I'm wondering why these types of comments aren't actively discouraged or deleted.

People have mixed feelings, and how strongly people feel about any given subject is distributed pretty unevenly across the userbase, so I think it's always going to be the case that even with things going as smoothly as they can we'll have folks feeling like stuff that should have been nixed wasn't and vice versa, and all I can say is that I sympathize with your frustration there.

That said, we do try to discourage stuff that's just reflexive "oh blarg not x again" stuff in threads, and do delete some of it. Again, sort of a compromise position where not everyone will agree it's enough and not everyone will agree with what we actually do remove, but our general desire is to see threads be more for discussion of whatever is interesting about the post and less about metadiscussion about what people don't like about it having been posted or what the site on the other end of the link is, etc; that latter stuff should come to Metatalk immediately if people want to have that conversation.

The specific case of reddit is sort of a weird recurring one; some folks seem to feel very strongly that reddit sux and should stay off Metafilter; some other folks seem to feel just as strongly that Metafilter is a bunch of reddit haters and content thieves; both seem to show up sometimes in any thread related somehow to reddit and vent their spleen a bit, and we actually do often delete that stuff when we see it because, ffs, Metatalk is ready and waiting if you really need to have a conversation about the relationship between the two sites.

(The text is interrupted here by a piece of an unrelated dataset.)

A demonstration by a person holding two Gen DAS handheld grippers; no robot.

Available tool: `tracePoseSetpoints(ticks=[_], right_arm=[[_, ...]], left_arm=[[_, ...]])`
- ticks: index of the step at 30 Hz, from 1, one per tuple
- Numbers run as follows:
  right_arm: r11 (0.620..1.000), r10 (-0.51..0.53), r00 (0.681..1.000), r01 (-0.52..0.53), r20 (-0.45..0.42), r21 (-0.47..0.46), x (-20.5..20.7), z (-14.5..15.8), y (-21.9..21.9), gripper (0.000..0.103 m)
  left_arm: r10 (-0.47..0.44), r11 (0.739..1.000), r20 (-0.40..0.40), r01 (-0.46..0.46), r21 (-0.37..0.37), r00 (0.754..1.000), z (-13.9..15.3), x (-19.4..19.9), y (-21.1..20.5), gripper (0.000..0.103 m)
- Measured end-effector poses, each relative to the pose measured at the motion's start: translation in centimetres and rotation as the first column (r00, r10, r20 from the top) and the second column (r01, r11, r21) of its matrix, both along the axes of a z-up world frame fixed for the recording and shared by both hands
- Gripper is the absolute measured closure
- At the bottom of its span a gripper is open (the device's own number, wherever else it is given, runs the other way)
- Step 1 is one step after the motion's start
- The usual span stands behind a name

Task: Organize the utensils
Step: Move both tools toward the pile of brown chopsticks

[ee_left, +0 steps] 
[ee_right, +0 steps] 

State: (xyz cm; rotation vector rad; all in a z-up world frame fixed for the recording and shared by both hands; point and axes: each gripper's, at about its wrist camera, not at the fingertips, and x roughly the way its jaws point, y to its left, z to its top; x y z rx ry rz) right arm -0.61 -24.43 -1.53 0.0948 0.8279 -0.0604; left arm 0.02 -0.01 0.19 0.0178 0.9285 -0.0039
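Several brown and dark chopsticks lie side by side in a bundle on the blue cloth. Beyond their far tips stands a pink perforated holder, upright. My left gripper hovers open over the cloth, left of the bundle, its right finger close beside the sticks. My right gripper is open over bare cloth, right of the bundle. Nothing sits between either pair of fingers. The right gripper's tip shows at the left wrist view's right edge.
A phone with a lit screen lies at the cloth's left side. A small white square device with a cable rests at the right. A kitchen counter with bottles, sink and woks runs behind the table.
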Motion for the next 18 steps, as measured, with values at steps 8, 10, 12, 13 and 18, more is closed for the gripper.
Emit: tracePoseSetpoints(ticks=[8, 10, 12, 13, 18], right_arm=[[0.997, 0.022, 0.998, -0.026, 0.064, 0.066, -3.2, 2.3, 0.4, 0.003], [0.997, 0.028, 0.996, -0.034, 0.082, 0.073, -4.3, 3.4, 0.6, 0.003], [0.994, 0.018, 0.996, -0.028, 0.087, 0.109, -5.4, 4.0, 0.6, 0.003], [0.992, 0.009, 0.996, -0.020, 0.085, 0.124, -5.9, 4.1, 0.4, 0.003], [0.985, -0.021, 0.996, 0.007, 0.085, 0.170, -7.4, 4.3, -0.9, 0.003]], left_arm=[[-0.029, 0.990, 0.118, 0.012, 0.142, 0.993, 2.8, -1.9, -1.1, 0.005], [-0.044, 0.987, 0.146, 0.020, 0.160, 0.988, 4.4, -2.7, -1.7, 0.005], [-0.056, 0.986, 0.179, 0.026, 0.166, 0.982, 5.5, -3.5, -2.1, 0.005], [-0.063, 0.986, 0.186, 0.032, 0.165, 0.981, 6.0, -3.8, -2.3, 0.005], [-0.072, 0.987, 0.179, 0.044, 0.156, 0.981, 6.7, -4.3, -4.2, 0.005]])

In this case we got a post that wasn't just tangentially related to reddit or linking something that happened to be on reddit but was in fact about reddit's reaction to something happening on that site, so it's harder to remove the metacommentary-about-reddit stuff cleanly. Even at that, I thought it was annoying and overly much, but we ended up having kind of spotty coverage even for a Friday night (I was distracted with some real life stuff, restless_nomad has been sick, some other threads and Metatalk in general has been sucking up a lot of mod eyeballs, etc) and so we didn't get much attention on the thread when it was unspooling. I'm glad taz was able to go back and herd it a little more, though it's always tricky to do that as effectively after the fact when things have sort of settled into a continuity (however obnoxious) with folks continuing to react to the stuff earlier in the thread and all that.
posted by cortex (staff) at 7:45 AM on February 4, 2012 [2 favorites]

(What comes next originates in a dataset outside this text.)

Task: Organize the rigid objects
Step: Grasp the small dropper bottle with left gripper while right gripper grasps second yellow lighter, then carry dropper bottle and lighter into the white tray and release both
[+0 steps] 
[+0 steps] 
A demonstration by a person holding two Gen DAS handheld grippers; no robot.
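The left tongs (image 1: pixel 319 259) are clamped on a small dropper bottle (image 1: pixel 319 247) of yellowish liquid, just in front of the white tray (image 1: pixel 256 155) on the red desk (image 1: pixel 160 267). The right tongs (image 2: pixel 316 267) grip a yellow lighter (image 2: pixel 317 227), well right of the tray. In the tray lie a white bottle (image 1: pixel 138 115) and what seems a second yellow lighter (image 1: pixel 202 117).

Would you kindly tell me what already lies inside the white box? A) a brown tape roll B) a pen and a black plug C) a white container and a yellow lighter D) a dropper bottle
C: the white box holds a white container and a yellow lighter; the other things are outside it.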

So how often do you guys ever make a judgement call and leave something up despite it getting lots of flags? I can remember one instance where a lot of people must have misinterpreted a comment I wrote, and it got deleted, and when I asked Jess about it, she said that, yeah, she understood what I meant, but it got a lot of flags, so it got axed.
posted by crunchland at 7:54 AM on February 4, 2012


Not super often, not never. I'd say most of the time when something has a pretty significant pile of flags it resonates pretty clearly with our sensibilities about what should go vs. what should stay. The cases where there's a bunch of flags and we're all "wtf are people reacting to" are a lot less common, and we deal with those as they come up, usually with a lot of mod conversation over email and sometimes with conversation in context itself to try and understand what's up.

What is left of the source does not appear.